Resim: Ma Wu Heykeli
Liu Xiunun birlikleri dağıldıktan sonra, tüm generaller efendiyi aramak için kuzeye gitti ve Fanyang'a (şimdi Shunshui'nin düzinelerce mil kuzeyinde, Hebei Yeni Şehri'nin güneybatısında) toplandı, ancak yine de Liu Xiu'nun izini bulamadı. Bazı insanlar Kral Xiao'nun savaşta öldüğü tahmin ediliyor ve hatta bazı insanlar yüklerini toplamaya ve Gao Laozhuang'a geri dönmeye hazırlanmaya başladı.
Kritik bir anda Jiance'nin lideri Wu Han, askeri ruhu kurtarmak için ayağa kalktı ve şöyle dedi: "Qing Cao çok çalıştı! Kralın kardeşi neden Nanyang'da?"
Elbette, bu sadece askeri ruhu istikrara kavuşturmak için bir cümledir. Doğru, Liu Yan'ın hala Nanyang'da iki oğlu var, ama bu küçük çocuklar gerçekten iyi ve hala Liu Xuan'ın kontrolü altında çok uzaktalar. Ancak bu cümleden en azından Wu Han'ın ve grubun ayrılma konusunda isteksiz olduğu, aksi takdirde bu kadar çok mücadele ettikleri şöhret ve servet kaybolacağı duyulabilir.

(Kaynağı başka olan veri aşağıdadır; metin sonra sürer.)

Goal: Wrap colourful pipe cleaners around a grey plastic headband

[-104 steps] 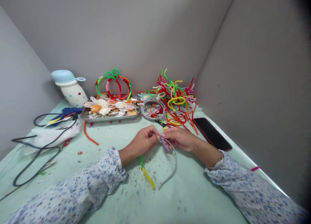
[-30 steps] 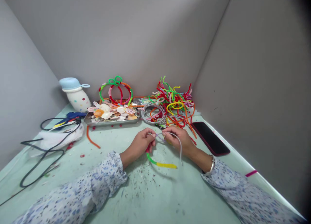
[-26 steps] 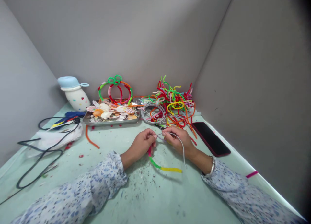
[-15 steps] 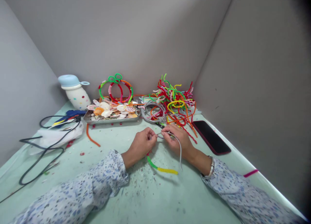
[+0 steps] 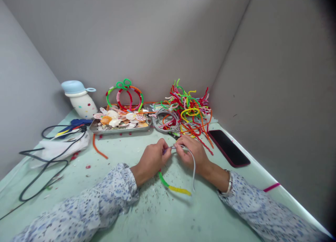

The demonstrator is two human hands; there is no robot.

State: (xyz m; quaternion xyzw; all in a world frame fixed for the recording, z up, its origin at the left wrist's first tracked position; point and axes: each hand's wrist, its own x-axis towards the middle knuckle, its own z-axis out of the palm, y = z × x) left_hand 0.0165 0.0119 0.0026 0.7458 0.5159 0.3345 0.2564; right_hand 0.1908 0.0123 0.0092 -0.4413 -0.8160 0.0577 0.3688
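Note:
My left hand (image 5: 154,158) is pinched closed on a grey wire (image 5: 194,166) in front of me. Close beside it, the thumb and fingers of my right hand (image 5: 193,153) grip the same wire, whose free end curves down past them. A fuzzy pipe-cleaner strip (image 5: 180,190), green then yellow, hangs from beneath my left hand over the table; how it joins the wire is hidden by the fingers. Just beyond my hands lie a coil of grey wire (image 5: 157,126) and a dark tool (image 5: 173,136), partly covered.
A metal tray (image 5: 123,130) of seashells stands behind, with pipe-cleaner hoops (image 5: 141,95) upright at its back. A heap of coloured pipe cleaners (image 5: 187,100) lies right of it. There are a phone (image 5: 229,149), a bottle (image 5: 83,105), black cable (image 5: 49,161) and a table (image 5: 147,217).
Both hands have closed around the wire with only a small shift. The wire's free end and the green-yellow strip hang slightly lower.

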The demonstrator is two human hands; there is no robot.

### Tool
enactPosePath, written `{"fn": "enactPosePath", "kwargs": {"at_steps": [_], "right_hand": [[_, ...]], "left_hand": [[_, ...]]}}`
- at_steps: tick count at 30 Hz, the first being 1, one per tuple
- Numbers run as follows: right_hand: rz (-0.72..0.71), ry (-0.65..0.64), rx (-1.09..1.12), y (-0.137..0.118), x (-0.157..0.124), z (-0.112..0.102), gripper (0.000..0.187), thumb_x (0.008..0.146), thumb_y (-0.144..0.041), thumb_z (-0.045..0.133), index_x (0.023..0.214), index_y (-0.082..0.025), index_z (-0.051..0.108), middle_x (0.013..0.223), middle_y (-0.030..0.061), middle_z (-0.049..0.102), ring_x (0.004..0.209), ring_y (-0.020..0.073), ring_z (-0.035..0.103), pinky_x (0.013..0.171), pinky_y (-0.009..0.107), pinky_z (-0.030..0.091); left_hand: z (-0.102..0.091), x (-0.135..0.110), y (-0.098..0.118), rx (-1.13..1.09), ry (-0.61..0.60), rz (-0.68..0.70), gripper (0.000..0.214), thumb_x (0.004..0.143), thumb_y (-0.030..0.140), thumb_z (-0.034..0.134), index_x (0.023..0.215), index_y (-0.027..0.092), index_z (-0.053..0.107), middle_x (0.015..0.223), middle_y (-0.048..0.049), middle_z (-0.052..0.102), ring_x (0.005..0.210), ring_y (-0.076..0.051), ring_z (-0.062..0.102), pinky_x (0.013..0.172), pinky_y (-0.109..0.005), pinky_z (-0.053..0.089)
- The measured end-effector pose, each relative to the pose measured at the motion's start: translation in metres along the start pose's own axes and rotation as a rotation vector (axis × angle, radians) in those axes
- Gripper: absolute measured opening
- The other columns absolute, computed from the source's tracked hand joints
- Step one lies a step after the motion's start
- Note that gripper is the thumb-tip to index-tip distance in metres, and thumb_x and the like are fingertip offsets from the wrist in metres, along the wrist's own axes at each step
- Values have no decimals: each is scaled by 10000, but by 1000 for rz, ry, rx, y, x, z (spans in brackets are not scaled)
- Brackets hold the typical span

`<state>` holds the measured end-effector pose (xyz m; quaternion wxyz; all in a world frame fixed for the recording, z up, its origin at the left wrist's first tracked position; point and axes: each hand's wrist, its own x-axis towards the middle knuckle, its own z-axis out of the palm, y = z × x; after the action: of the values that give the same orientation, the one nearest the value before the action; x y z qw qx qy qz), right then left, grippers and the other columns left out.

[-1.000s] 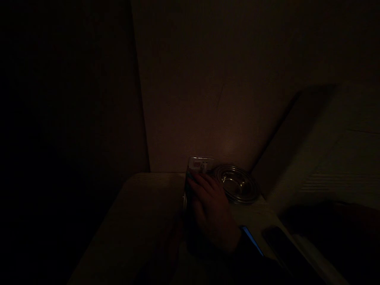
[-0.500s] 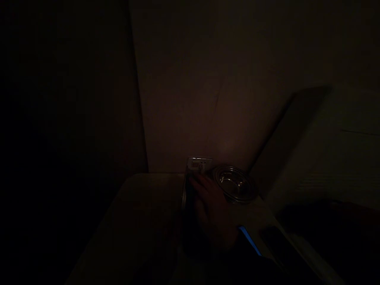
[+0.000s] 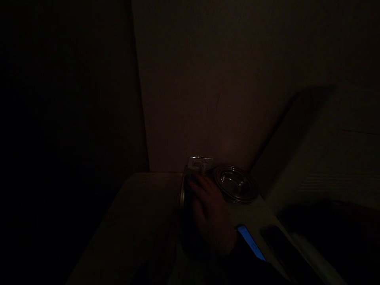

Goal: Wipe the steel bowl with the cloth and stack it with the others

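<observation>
The picture is very dark. My right hand point(image 3: 209, 211) reaches in from the lower right in a dark sleeve. Its fingers are pressed together over a dark thing with a thin shiny curved edge point(image 3: 181, 194), which I cannot name. Just above the fingertips shows a small pale label or packet point(image 3: 200, 162). A steel bowl point(image 3: 236, 184) stands to the right of the hand, close to it. All of this is on a pale table point(image 3: 142, 206). My left hand does not show.
A glowing blue strip point(image 3: 249, 242) lies by my wrist, and a dark flat slab like a phone point(image 3: 282, 249) lies to its right. Behind the table is a wall with a corner at the left. A large pale slanted surface point(image 3: 326, 158) rises at the right.
The hand has barely moved. The shiny curved edge under it shows a little further left than before. The blue strip by the wrist is more exposed.
</observation>
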<state>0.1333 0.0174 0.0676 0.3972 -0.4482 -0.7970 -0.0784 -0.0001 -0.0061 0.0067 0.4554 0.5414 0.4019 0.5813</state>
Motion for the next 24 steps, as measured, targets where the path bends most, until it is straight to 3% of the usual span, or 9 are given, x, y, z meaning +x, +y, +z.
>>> {"fn": "enactPosePath", "kwargs": {"at_steps": [3, 8, 13, 18, 24], "right_hand": [[20, 27, 4, -1, -1, 4, 444, 868, -120, 380, 1287, -157, 523, 1368, 94, 512, 1285, 244, 429, 1018, 476, 427], [-127, 52, -85, -13, -44, 14, 499, 854, -106, 416, 1349, -142, 464, 1431, 120, 430, 1373, 311, 276, 987, 533, 438], [-176, 124, -137, -8, -71, 26, 456, 870, -151, 424, 1321, -144, 496, 1438, 130, 414, 1362, 343, 294, 939, 533, 483], [-156, 160, -172, -4, -80, 35, 378, 872, -138, 443, 1225, -158, 575, 1418, 111, 445, 1364, 313, 308, 936, 465, 510], [-129, 173, -196, -9, -87, 38, 366, 867, -117, 457, 1204, -169, 589, 1356, 108, 518, 1359, 299, 326, 926, 467, 522]], "left_hand": [[-1, -1, 1, 3, 3, -7, 315, 904, 355, 519, 1154, 170, 572, 1174, -86, 584, 986, -200, 594, 838, -401, 509], [-1, -2, 1, 6, 14, -21, 309, 908, 352, 513, 1156, 178, 572, 1186, -89, 580, 997, -197, 591, 851, -404, 504], [1, -2, 2, 5, 15, -24, 300, 907, 359, 512, 1137, 179, 584, 1178, -87, 588, 997, -195, 592, 860, -403, 499], [1, -2, 5, 19, 37, -19, 300, 909, 357, 509, 1139, 180, 582, 1179, -85, 585, 990, -196, 592, 849, -397, 505], [2, -5, 2, 40, 58, -26, 308, 907, 367, 512, 1128, 166, 586, 1151, -83, 599, 973, -194, 601, 839, -398, 508]]}}
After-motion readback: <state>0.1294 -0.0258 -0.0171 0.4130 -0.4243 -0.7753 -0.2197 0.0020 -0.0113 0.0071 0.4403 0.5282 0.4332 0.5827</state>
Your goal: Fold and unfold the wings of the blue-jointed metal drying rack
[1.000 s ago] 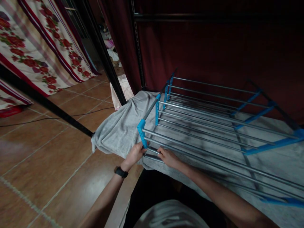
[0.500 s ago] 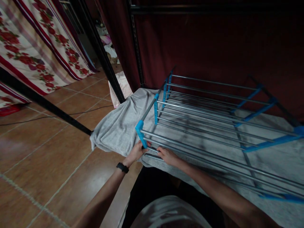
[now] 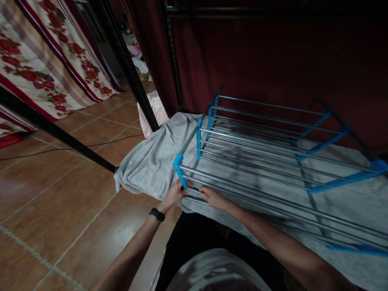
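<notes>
A rack of grey metal tubes with blue plastic connectors lies across a grey blanket (image 3: pixel 145 165). At its near left corner, my left hand (image 3: pixel 175 194) is closed around the lower end of a blue connector (image 3: pixel 180 173). My right hand (image 3: pixel 214 198) is closed on a metal tube (image 3: pixel 195 190) just right of that connector, its fingertips pinching the tube. Both hands are close together, and the tube's left end runs to the connector. My fingers partly hide where the two parts meet.
Black metal posts (image 3: pixel 133 68) and a slanting black bar (image 3: pixel 60 131) stand to the left. Behind the rack hangs a dark red curtain (image 3: pixel 273 56). A floral curtain (image 3: pixel 54 60) hangs at the far left over the tiled floor (image 3: pixel 60 190), where a thin cable (image 3: pixel 91 145) runs.
Both hands keep their grip at the corner with barely any movement. The rack's right end has shifted very slightly left in the view.
</notes>
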Demonstrator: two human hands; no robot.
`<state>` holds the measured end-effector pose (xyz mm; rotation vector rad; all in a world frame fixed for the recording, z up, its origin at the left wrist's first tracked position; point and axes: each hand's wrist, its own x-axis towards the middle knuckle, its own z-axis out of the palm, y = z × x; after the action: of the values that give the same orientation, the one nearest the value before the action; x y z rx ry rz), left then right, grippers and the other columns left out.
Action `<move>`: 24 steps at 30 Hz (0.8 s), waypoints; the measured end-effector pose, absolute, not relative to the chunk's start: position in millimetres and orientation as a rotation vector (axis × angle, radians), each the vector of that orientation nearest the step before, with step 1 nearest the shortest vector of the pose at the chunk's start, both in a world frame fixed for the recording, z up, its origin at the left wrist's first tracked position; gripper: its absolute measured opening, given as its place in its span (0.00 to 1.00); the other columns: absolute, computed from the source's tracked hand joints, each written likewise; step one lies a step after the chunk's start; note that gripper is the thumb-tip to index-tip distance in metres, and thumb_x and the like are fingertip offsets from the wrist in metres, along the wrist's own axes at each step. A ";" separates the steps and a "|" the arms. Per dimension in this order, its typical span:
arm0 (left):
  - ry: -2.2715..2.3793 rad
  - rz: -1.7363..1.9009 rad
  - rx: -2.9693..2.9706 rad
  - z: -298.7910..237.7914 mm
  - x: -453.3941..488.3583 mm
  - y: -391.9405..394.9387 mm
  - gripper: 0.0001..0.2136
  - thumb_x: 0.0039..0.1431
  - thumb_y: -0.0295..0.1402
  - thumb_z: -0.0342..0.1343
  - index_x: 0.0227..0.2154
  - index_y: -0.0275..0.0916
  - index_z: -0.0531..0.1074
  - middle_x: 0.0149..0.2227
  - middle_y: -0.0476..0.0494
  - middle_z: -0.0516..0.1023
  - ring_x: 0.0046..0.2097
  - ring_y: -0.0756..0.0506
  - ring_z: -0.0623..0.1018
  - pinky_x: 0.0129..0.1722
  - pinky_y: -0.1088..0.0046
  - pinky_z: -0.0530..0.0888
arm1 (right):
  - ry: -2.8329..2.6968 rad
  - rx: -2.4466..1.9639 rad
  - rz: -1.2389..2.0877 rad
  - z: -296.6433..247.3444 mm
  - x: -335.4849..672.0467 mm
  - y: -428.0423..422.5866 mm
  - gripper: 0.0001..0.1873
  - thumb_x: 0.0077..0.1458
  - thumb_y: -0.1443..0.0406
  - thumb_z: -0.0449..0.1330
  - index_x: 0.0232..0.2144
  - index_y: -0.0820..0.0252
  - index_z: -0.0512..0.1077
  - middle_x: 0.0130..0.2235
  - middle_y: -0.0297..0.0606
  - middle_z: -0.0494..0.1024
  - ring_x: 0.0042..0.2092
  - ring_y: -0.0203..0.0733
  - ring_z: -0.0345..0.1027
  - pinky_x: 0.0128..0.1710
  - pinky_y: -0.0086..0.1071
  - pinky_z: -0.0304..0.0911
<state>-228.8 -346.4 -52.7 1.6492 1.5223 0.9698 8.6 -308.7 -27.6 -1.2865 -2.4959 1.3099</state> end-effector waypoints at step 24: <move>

Neyse ki, birkaç gün sonra, Liu Xiu nihayet orduya döndü ve herkesin kaldırdığı kalp midelerine geri döndü. Ordunun biraz düzeltilmesinden sonra, Liu Xiu, mülteci ordusunu kovalamaya, Anci'ye (şimdi Langfang, Hebei, Guangyang İlçesine ait) kadar devam etmeye karar verdi ve onunla şiddetle savaştı. Liu Xiu bu sefer Ma Wu'nun geride kalmasına ve ileride olmasına izin vermeyi reddetti. Ma Wu çok sevindi, bu yüzden küçük bir evrene daldı, yılmaz bir şekilde savaştı, generaller daha sonra örttüler ve öldürdüler, 20 milden fazla koşarak 3.000'den fazla seviyenin kafasını keserek. Mülteci ordusu kuzeye kaçmaya ve Yuyang İlçesine girmeye devam etmek zorunda kaldı. Bu sefer generaller Liu Xiu'nun kendisini tekrar fethetmesine izin verecek hiçbir şey söylemedi. Liu Xiu, Jixian İlçesinde ana kampını kurup merkezde komuta etmek zorunda kaldı.Bir yandan şehirleri sert ve net hale getirdi ve mülteci ordusunu açtı; diğer yandan Wu Han'dan Geng Yin ve Ma'yı derecelendirmesini istedi. Wu gibi on üç general kuzeye doğru kovalamaya devam etti. Sonuç olarak, Han ordusu ileri atıldı ve geri çekilmeden önce Junmi'ye (şimdi Zunhua'nın kuzeybatısında, Hebei, Youbeiping İlçesine ait) gitti. Mülteci ordusu ağır kayıplar verdi ve kalıntıları Liaoning'in batı ve doğu bölgelerine çöktü ve sonunda Wuhuan ve diğer göçebe kabileler tarafından soyuldu, hayatlarını parçaladı ve hepsini yaraladı. Hayatta kalanların çoğu da Çin Seddi'nin dışında bırakıldı ve Hus tarafından köle olarak alındı.